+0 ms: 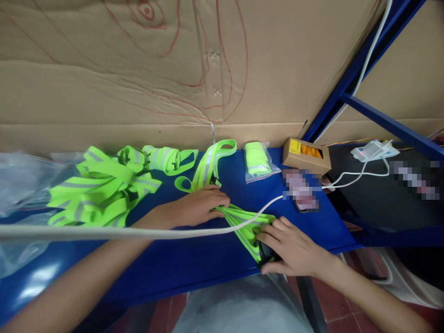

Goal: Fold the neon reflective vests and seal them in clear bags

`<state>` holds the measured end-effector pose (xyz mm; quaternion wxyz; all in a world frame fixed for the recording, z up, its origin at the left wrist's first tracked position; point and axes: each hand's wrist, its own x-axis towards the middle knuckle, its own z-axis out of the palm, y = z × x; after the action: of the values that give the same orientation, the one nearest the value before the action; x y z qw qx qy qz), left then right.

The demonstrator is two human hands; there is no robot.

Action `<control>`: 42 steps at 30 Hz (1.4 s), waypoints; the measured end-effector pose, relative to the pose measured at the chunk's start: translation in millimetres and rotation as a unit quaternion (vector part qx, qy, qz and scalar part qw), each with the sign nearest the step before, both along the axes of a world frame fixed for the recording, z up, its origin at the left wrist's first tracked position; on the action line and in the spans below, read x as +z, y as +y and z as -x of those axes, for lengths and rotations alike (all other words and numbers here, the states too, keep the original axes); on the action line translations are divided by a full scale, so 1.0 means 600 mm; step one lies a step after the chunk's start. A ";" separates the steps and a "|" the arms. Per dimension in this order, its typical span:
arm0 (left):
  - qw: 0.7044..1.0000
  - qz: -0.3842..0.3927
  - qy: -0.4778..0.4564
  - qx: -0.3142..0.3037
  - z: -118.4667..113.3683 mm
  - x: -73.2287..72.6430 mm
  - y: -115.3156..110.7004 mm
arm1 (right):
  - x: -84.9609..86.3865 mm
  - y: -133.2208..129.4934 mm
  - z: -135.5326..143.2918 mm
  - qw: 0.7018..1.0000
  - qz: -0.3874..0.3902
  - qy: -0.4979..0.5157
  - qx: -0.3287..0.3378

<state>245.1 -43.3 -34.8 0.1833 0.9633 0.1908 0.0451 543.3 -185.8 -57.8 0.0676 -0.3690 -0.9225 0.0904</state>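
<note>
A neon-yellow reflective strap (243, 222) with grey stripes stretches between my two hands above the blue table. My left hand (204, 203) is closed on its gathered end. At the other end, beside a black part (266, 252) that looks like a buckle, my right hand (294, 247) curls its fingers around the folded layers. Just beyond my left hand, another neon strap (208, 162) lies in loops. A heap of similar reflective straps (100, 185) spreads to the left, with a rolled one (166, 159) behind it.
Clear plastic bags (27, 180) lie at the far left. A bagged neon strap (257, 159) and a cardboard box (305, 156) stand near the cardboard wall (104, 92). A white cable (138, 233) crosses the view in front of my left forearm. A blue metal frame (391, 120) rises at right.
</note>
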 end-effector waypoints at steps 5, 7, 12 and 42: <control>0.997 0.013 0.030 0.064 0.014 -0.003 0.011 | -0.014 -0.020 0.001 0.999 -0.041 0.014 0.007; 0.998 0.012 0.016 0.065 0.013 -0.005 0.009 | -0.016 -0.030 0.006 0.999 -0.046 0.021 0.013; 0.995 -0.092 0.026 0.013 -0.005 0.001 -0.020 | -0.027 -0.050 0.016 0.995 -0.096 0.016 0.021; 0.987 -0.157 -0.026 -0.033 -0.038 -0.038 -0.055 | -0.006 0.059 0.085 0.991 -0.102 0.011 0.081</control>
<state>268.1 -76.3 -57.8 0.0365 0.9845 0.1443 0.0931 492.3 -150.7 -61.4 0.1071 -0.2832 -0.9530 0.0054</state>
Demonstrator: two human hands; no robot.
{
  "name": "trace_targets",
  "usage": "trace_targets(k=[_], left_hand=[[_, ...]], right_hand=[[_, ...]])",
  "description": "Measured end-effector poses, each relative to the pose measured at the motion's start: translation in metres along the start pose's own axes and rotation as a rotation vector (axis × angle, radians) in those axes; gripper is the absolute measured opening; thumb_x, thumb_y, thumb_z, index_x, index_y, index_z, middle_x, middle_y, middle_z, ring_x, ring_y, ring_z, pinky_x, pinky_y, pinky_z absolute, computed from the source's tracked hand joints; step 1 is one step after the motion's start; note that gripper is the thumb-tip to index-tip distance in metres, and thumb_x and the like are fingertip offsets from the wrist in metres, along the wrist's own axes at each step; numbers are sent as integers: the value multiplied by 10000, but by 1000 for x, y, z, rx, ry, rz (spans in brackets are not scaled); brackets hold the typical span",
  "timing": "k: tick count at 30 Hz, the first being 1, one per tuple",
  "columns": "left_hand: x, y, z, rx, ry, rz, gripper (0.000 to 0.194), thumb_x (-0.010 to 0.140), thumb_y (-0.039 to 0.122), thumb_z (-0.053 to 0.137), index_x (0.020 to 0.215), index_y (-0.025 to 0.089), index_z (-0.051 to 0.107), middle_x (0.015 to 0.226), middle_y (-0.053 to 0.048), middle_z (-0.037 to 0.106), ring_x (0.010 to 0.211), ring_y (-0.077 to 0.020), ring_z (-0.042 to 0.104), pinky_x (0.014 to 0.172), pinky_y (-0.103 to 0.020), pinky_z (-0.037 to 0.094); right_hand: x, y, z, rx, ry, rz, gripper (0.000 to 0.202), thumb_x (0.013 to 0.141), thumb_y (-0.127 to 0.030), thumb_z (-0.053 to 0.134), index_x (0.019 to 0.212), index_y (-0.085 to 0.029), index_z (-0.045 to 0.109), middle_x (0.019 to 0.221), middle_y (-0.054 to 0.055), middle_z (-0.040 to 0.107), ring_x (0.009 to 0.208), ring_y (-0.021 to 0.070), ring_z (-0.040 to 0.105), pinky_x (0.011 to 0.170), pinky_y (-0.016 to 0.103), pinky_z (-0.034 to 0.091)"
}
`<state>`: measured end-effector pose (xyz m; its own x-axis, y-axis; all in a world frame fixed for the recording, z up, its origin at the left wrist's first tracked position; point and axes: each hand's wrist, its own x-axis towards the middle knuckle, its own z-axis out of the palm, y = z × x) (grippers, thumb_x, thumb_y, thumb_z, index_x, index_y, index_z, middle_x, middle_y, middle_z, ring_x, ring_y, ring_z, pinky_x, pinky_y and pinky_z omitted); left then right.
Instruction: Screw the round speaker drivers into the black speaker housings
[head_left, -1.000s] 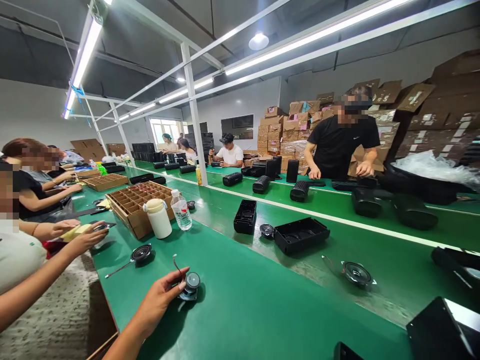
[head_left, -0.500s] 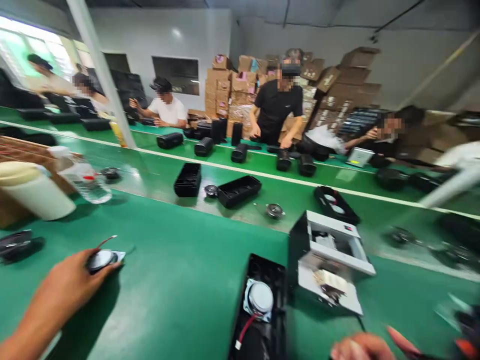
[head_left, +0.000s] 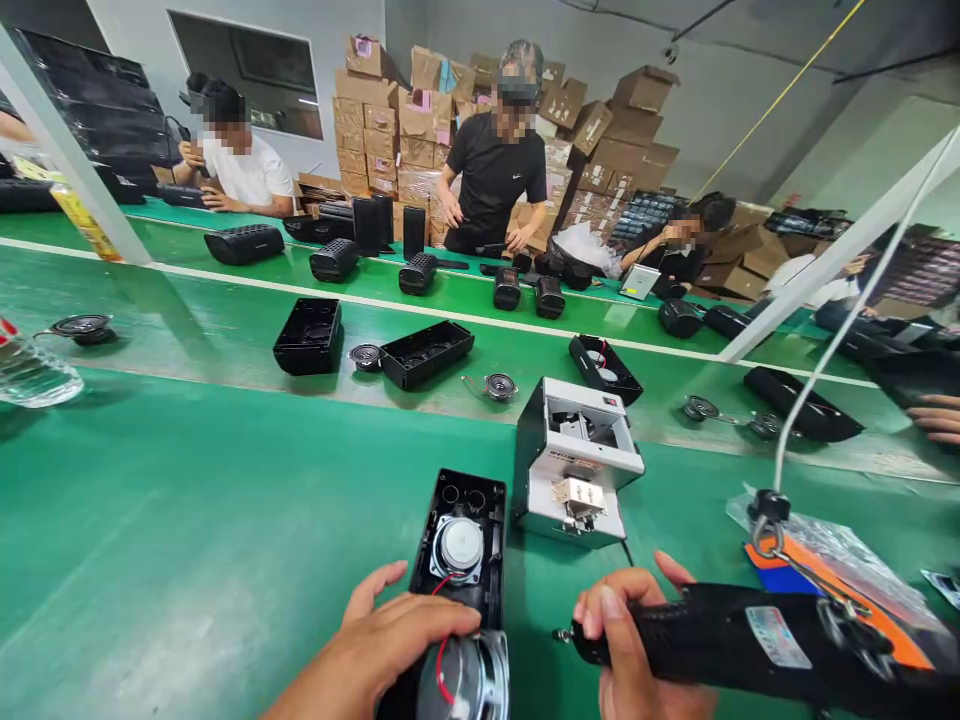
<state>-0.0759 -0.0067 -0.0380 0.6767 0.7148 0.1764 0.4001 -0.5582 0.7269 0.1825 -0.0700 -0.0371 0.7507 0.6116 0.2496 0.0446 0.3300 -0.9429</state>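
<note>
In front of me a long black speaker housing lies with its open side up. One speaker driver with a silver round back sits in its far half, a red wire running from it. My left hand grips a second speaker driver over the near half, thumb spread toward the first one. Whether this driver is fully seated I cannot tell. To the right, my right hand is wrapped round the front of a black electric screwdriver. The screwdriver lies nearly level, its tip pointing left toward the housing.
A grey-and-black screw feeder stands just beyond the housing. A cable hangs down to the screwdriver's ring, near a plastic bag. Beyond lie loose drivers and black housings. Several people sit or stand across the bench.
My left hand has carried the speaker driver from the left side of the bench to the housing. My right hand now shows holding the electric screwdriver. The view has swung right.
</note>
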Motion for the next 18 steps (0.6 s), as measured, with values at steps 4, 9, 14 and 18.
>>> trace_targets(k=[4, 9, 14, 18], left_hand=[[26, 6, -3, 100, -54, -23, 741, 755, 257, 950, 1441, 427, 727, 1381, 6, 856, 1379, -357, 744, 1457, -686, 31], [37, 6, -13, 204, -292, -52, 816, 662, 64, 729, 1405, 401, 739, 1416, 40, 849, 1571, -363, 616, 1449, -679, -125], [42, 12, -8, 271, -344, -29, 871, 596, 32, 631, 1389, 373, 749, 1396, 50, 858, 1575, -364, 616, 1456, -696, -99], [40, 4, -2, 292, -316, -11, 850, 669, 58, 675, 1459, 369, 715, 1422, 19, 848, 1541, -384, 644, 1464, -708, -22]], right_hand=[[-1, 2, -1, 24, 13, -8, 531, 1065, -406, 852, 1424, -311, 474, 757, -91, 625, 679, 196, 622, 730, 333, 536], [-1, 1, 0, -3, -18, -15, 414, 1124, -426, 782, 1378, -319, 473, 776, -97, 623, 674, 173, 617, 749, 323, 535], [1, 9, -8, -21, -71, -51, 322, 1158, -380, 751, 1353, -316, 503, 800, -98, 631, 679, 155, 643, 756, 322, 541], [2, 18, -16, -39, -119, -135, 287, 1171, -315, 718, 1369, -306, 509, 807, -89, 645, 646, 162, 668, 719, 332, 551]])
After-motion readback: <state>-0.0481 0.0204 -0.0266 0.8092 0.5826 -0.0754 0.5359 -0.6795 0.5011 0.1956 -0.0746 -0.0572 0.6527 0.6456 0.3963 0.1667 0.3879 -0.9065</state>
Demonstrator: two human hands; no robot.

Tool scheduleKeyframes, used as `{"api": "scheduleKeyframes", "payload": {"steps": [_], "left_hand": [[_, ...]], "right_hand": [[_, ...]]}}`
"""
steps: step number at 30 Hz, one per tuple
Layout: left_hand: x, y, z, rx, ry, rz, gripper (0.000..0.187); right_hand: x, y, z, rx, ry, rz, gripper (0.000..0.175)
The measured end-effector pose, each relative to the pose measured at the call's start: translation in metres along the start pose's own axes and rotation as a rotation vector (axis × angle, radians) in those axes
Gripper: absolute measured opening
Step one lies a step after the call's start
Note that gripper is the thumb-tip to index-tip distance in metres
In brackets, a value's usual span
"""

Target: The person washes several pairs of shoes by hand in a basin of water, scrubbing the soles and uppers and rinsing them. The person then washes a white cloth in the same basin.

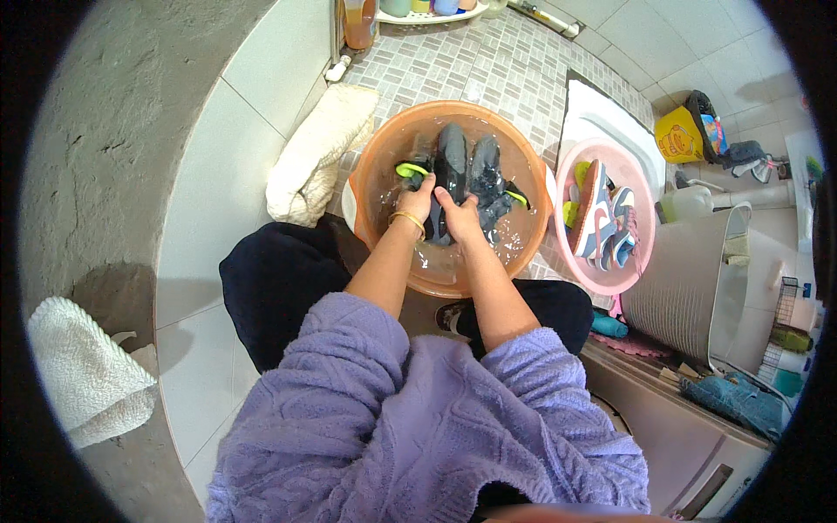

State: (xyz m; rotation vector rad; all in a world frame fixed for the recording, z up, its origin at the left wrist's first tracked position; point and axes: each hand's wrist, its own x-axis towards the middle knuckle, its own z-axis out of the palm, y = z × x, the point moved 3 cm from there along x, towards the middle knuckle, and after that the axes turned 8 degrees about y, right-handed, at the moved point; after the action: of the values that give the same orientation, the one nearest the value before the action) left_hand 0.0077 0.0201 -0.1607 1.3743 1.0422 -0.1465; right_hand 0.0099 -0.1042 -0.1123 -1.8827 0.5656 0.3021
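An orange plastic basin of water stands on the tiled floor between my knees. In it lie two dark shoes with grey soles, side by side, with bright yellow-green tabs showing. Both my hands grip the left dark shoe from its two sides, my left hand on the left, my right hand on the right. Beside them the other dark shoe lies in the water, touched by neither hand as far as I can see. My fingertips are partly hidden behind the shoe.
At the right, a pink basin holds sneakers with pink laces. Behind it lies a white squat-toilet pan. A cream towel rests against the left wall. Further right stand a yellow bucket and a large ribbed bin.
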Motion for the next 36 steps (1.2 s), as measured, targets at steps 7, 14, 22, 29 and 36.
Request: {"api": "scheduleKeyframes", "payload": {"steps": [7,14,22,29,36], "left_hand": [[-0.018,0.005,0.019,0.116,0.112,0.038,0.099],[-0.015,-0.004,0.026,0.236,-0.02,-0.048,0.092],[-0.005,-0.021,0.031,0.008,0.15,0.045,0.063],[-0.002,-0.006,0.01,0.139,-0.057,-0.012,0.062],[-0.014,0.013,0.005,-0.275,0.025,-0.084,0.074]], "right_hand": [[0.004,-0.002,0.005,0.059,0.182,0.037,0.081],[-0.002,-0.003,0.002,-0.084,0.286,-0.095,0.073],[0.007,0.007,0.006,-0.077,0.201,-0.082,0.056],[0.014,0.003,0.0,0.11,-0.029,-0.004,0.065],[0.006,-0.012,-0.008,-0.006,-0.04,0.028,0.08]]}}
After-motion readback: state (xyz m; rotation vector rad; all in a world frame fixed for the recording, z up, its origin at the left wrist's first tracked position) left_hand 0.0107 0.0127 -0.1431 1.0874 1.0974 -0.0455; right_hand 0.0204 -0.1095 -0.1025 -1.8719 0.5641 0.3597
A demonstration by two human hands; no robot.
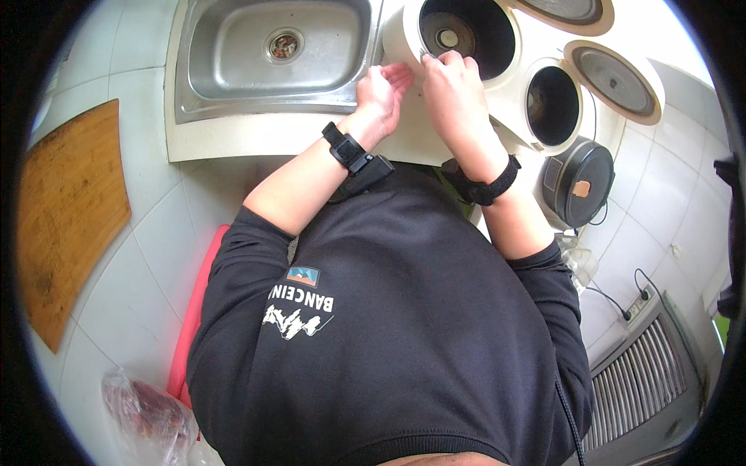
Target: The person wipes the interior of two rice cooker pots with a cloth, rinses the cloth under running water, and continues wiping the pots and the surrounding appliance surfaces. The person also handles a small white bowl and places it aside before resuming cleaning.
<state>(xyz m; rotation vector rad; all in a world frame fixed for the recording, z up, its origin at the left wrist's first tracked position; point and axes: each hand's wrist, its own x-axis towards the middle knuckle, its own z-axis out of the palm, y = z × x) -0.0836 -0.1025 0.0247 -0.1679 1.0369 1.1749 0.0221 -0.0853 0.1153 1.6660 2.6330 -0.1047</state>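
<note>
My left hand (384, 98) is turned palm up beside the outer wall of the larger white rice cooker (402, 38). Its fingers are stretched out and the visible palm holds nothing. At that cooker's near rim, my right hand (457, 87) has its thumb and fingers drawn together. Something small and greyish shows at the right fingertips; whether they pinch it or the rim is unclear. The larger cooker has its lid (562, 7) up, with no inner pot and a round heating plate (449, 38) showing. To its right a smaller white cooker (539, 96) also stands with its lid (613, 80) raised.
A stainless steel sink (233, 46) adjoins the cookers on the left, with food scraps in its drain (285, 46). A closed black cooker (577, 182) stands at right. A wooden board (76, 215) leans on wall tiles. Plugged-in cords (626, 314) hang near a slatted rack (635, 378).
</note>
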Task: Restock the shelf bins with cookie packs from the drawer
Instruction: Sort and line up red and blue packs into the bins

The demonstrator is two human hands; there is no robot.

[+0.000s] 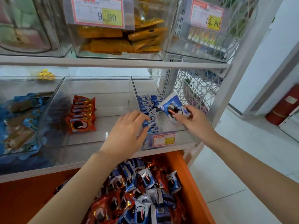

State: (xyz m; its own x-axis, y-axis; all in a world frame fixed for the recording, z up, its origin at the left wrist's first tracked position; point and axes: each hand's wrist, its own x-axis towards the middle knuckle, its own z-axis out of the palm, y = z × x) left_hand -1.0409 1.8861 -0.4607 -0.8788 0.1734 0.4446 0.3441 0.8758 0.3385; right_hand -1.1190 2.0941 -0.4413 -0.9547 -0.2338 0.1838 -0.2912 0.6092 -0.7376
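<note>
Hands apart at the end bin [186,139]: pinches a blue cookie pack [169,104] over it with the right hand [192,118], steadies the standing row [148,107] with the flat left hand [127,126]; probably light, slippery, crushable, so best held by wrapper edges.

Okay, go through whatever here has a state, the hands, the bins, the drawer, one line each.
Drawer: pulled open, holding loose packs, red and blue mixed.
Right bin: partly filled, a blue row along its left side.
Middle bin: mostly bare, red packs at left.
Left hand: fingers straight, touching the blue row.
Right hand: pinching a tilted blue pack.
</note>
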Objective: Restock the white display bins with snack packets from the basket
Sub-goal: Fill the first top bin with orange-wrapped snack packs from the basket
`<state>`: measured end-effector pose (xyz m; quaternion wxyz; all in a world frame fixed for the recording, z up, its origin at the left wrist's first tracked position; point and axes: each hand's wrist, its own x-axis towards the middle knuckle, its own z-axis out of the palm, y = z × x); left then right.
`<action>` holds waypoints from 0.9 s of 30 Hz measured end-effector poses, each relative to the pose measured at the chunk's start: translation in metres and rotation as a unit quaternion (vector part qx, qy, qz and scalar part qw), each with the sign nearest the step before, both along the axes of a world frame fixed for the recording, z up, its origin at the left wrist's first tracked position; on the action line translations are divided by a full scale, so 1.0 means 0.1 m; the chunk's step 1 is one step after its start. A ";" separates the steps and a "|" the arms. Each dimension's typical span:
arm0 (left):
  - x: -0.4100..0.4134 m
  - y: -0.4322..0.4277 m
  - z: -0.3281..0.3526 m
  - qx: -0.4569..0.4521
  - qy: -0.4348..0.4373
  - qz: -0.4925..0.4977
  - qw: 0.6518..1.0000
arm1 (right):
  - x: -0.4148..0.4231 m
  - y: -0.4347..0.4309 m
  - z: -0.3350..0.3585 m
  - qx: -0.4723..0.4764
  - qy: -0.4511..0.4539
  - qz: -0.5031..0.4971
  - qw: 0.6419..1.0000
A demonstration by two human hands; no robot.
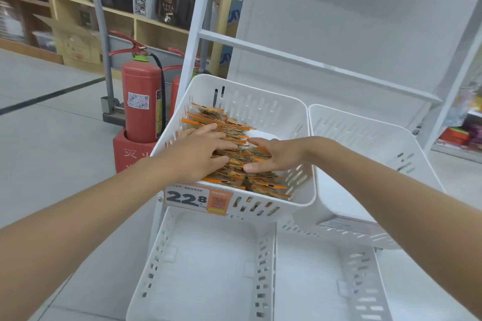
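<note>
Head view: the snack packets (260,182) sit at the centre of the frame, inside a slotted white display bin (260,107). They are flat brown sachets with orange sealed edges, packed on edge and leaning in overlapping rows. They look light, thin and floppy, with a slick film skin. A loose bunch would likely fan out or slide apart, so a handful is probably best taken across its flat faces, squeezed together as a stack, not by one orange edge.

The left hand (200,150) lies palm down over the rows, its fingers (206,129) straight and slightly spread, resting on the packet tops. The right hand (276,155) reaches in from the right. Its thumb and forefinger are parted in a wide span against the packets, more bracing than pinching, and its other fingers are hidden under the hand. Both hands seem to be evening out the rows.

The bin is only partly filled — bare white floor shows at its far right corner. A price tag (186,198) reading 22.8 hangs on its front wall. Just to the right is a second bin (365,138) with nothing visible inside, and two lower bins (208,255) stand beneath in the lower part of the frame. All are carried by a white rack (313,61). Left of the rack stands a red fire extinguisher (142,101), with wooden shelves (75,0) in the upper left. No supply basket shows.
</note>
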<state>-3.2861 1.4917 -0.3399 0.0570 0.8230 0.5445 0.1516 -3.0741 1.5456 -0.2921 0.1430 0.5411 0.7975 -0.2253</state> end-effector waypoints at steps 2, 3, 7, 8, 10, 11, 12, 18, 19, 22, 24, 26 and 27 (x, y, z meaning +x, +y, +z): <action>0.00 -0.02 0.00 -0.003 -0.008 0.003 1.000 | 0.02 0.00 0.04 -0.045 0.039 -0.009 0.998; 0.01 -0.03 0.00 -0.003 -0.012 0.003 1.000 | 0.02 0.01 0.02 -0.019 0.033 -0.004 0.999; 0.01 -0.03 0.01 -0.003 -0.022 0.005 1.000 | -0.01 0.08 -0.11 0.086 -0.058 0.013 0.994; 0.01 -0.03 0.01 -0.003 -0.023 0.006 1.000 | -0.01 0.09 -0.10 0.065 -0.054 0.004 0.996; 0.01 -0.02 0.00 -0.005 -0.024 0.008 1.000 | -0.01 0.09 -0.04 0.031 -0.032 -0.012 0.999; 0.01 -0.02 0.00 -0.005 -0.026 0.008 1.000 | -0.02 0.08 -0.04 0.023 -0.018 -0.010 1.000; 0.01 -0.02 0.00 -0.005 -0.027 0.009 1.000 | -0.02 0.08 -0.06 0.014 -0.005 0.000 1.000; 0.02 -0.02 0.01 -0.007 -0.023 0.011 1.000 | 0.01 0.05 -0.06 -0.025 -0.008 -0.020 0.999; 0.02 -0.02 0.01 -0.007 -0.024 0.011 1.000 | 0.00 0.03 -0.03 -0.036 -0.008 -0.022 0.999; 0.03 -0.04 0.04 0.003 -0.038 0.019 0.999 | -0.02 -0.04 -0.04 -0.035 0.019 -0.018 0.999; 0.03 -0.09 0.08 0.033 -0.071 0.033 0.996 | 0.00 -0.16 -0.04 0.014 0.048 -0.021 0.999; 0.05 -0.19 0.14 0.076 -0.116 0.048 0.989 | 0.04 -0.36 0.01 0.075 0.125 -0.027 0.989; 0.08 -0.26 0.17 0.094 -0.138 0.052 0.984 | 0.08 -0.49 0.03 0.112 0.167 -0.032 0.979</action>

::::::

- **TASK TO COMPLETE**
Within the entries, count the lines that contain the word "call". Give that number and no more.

- **ANSWER BOX**
2